Installing the SR-IOV Network Operator

The SR-IOV Network Operator is generally responsible for configuring the SR-IOV components in an OpenShift cluster.

SR-IOV Network Operator installation and configuration steps via Web Console and CLI:

In the OpenShift Container Platform web console from the side menu, navigate to Operators > OperatorHub, and select All Projects.
In Operators > OperatorHub, search for the NVIDIA GPU Operator.
Select the SR-IOV Network Operator and click Install on the subsequent screen.
To configure the InfiniBand network, the following components should be created: "SR-IOV Network Node Policies" and "SriovIBNetworks". Both components were created via YAML configuration files and applied vis CLI.

To configure "SR-IOV Network Node Policies", use - policy.yaml.
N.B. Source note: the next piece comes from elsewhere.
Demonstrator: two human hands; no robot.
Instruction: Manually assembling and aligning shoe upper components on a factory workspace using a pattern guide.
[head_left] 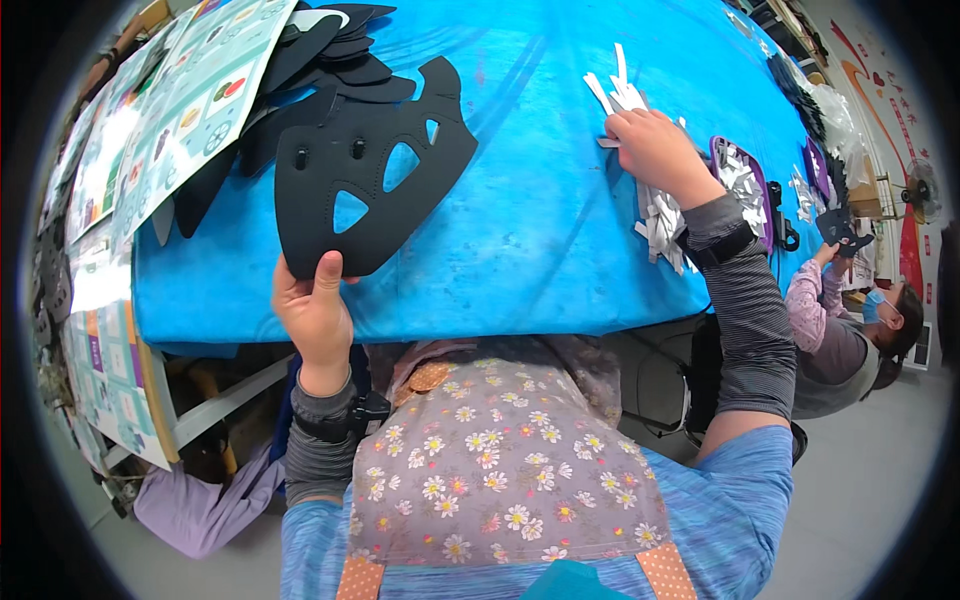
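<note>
Over the near left of the blue-covered table [540, 215], my left hand [314, 315] pinches a black cut-out panel [390, 217]; farther, right of the table's middle, my right hand [655, 148] touches white strips [628, 97], its closure I cannot tell; black pieces [360, 70] overlap at the table's far left.

the cut-out panel [385, 215] is black, like the stacked pieces [362, 70]; the counter [530, 220] is bright blue, the loose strips [660, 225] white and grey, the tray [767, 200] purple-rimmed. the apron [515, 450] is greyish mauve with white, yellow-centred daisies, its straps [665, 572] orange with pale dots, the sleeve covers [755, 330] striped grey.
</note>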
Multi policy configuration YAML file - policy.yaml

Copy
Copied!

            
            apiVersion: sriovnetwork.openshift.io/v1
kind: SriovNetworkNodePolicy
metadata:
  name: policy-ib0
  namespace: openshift-sriov-network-operator
spec:
  nodeSelector:
    feature.node.kubernetes.io/network-sriov.capable: 'true'
  nicSelector:
    pfNames:
      - ib0
  deviceType: netdevice
  numVfs: 8
  priority: 99
  resourceName: ib0
  isRdma: true
  linkType: ib
---
apiVersion: sriovnetwork.openshift.io/v1
kind: SriovNetworkNodePolicy
metadata:
  name: policy-ib1
  namespace: openshift-sriov-network-operator
spec:
  nodeSelector:
    feature.node.kubernetes.io/network-sriov.capable: 'true'
  nicSelector:
    pfNames:
      - ib1
  deviceType: netdevice
  numVfs: 8
  priority: 99
  resourceName: ib1
  isRdma: true
  linkType: ib
---  
apiVersion: sriovnetwork.openshift.io/v1
kind: SriovNetworkNodePolicy
metadata:
  name: policy-ib2
  namespace: openshift-sriov-network-operator
spec:
  nodeSelector:
    feature.node.kubernetes.io/network-sriov.capable: 'true'
  nicSelector:
    pfNames:
      - ib2
  deviceType: netdevice
  numVfs: 8
  priority: 99
  resourceName: ib2
  isRdma: true
  linkType: ib
---
apiVersion: sriovnetwork.openshift.io/v1
kind: SriovNetworkNodePolicy
metadata:
  name: policy-ib3
  namespace: openshift-sriov-network-operator
spec:
  nodeSelector:
    feature.node.kubernetes.io/network-sriov.capable: 'true'
  nicSelector:
    pfNames:
      - ib3
  deviceType: netdevice
  numVfs: 8
  priority: 99
  resourceName: ib3
  isRdma: true
  linkType: ib
---
apiVersion: sriovnetwork.openshift.io/v1
kind: SriovNetworkNodePolicy
metadata:
  name: policy-ib4
  namespace: openshift-sriov-network-operator
spec:
  nodeSelector:
    feature.node.kubernetes.io/network-sriov.capable: 'true'
  nicSelector:
    pfNames:
      - ib4
  deviceType: netdevice
  numVfs: 8
  priority: 99
  resourceName: ib4
  isRdma: true
  linkType: ib
---
apiVersion: sriovnetwork.openshift.io/v1
kind: SriovNetworkNodePolicy
metadata:
  name: policy-ib5
  namespace: openshift-sriov-network-operator
spec:
  nodeSelector:
    feature.node.kubernetes.io/network-sriov.capable: 'true'
  nicSelector:
    pfNames:
      - ib5
  deviceType: netdevice
  numVfs: 8
  priority: 99
  resourceName: ib5
  isRdma: true
  linkType: ib
---
apiVersion: sriovnetwork.openshift.io/v1
kind: SriovNetworkNodePolicy
metadata:
  name: policy-ib6
  namespace: openshift-sriov-network-operator
spec:
  nodeSelector:
    feature.node.kubernetes.io/network-sriov.capable: 'true'
  nicSelector:
    pfNames:
      - ib6
  deviceType: netdevice
  numVfs: 8
  priority: 99
  resourceName: ib6
  isRdma: true
  linkType: ib
---
apiVersion: sriovnetwork.openshift.io/v1
kind: SriovNetworkNodePolicy
metadata:
  name: policy-ib7
  namespace: openshift-sriov-network-operator
spec:
  nodeSelector:
    feature.node.kubernetes.io/network-sriov.capable: 'true'
  nicSelector:
    pfNames:
      - ib7
  deviceType: netdevice
  numVfs: 8
  priority: 99
  resourceName: ib7
  isRdma: true
  linkType: ib

Deploy policy.yaml:
Copy

Copied!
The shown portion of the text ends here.